• [To do] The lines you should transcribe are those from the one containing "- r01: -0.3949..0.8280" to the end of the listing below, exactly, with pictures left out.

• [Supplied information]
======
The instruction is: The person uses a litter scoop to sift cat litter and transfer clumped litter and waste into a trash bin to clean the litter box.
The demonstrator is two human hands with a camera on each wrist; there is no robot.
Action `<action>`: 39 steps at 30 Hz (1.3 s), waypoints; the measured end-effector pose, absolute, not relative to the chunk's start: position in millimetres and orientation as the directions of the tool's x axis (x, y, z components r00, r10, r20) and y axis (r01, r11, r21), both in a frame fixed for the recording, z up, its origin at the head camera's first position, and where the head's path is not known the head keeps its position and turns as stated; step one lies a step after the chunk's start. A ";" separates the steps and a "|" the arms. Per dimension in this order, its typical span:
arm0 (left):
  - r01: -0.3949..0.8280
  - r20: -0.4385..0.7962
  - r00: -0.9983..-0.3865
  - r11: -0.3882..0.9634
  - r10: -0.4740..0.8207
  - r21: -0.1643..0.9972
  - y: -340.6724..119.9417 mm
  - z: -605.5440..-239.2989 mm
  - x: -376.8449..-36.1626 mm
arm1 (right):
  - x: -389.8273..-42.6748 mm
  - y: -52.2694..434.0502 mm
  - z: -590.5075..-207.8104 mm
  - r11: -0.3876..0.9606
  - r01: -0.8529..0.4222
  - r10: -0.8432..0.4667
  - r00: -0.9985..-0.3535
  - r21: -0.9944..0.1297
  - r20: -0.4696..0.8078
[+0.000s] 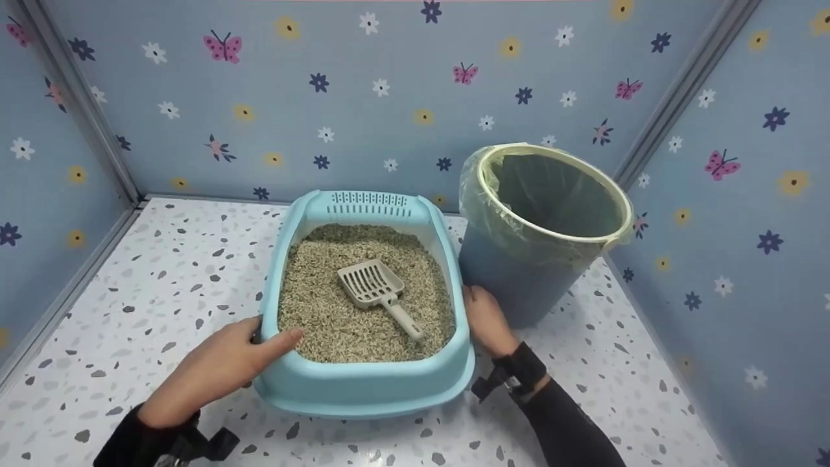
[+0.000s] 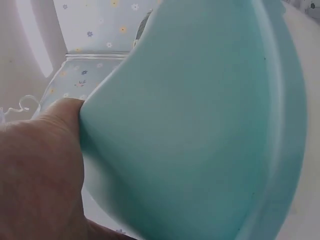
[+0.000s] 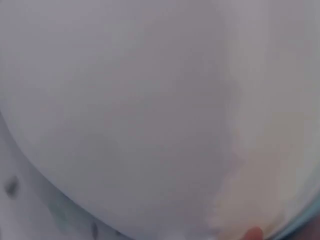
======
• [Exercise solution]
  - r01: -0.3949..0.8280
  - r20: -0.4385..0.7962
  - r00: -0.9983..-0.3865
  - r11: -0.3882..0.9634
  - r10: -0.4740..0.8207
  - r21: -0.1643..0.9972
  - y: -340.6724..119.9417 mm
  - z: -605.5440..-239.2989 mm
  - x: -376.8449..-36.1626 mm
arm1 (right):
  - x: -389.8273..-42.6748 mm
  - y: -52.2694..434.0502 mm
  - z: -590.5075..-207.8104 mm
  - r11: -0.3876..0.9606
  - r01: -0.8529..0.4222
  - r10: -0.8432..0.4667
  - r00: -0.9985..-0.3535
  - r21: -0.9944..0.1297
  - r20: -0.4696..0.8078
[+0.000s] 
[+0.000s] 
[+0.000s] 

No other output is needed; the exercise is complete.